I can't argue that, necessarily, but it's not like I'm a lone voice even here, let alone out in the field.
You have to spend a year begging and pleading for people to come to a CAP conference, and even then
you're at risk for attendance.  That's not because these things are viewed as prime activities.

"That Others May Zoom"

BHartman007

I went to my first wing conference last April because it was 20 minutes from my house. I enjoyed going, but I wouldn't say I learned much of anything new. I sat in on an AE presentation by an astronaut, which was fun but nothing new to me since I know him, lol. I watched an awards ceremony, talked to a few people I knew, and stood around a lot. I did take TLC as a preconference course, and enjoyed that. I was going to go back this year, and take the preconference UCC, but they moved it to Dallas. I can't justify the expense (unpaid time off of work, several tanks of gas, hotel for several nights and the conference registration its self) to go up there for several days just to attend a conference. Which makes me sad, cause now level three will be at least another year away, lol.

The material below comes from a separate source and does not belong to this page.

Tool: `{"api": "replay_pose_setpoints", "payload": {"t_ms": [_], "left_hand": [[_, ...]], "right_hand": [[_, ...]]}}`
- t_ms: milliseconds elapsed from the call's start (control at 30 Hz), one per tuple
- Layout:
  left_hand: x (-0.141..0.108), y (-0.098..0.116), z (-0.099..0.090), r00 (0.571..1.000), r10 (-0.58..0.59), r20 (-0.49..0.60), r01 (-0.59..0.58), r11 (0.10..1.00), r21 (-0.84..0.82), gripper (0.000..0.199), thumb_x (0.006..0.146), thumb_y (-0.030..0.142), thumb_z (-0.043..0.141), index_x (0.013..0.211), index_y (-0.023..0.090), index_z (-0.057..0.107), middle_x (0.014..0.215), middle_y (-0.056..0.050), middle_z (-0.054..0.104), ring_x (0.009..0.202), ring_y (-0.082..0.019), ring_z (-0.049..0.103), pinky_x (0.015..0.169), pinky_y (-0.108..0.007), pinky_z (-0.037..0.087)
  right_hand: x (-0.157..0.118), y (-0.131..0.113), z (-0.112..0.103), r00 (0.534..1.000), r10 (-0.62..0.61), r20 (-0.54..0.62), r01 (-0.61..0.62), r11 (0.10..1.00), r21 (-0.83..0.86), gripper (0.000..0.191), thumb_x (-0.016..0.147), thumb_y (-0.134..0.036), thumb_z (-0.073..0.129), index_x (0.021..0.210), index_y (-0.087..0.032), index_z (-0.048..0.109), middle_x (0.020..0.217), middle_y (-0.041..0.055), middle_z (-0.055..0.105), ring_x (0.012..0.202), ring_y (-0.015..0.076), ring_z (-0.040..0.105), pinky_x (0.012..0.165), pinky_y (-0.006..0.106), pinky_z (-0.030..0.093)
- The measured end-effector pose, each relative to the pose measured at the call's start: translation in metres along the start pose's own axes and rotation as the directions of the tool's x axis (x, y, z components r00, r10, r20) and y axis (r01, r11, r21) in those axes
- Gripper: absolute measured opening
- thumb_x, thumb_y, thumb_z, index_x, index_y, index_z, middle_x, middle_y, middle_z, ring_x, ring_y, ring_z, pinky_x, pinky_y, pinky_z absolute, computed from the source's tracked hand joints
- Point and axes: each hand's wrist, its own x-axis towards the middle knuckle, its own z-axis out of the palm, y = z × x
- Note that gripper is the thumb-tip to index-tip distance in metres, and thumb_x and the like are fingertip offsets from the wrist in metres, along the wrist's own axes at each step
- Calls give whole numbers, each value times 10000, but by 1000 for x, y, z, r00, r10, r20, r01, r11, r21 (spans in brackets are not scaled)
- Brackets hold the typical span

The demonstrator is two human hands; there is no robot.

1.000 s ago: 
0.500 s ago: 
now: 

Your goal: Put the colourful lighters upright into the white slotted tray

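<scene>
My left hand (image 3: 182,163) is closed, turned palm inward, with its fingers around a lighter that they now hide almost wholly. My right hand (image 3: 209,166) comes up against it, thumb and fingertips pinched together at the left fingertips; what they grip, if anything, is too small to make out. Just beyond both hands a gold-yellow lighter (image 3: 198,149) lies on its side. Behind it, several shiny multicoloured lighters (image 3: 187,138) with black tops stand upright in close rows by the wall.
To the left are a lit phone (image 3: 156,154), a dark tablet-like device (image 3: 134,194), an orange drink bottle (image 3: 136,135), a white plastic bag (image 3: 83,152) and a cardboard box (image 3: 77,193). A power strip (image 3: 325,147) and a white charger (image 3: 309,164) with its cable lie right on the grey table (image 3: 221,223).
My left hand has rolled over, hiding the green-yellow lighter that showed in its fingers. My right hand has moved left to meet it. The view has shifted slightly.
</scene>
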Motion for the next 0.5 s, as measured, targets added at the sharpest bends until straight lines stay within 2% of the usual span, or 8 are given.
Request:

Wing Assistant Director of Administration
Squadron Deputy Commander for Cadets

Ned

Bob,

Conferences are not "required" for anyone other than seniors working on Level III of their PD.  Which is something like 15% of the membership.  The rest of us go because we think they are worthwhile for other reasons, mostly related to improving our professional comptence in CAP.

I fully understand that you don't think they have any value.  I guess the other 85% of CAP will have to make their own call.  Interestingly, thousands of members choose to spend their hard-earned time and treasure each year at CAP conferences even when not trying to check a box for Level III. 

But the limited purpose of this portion of the thread has not been directed to the conference program as a whole, but the purpose of conference as a formal part of our PD program.  Which, as indicated in the regulation, is designed to give CAP management trainees exposure outside their technical fields and to gain some appreciation of corporate-level issues.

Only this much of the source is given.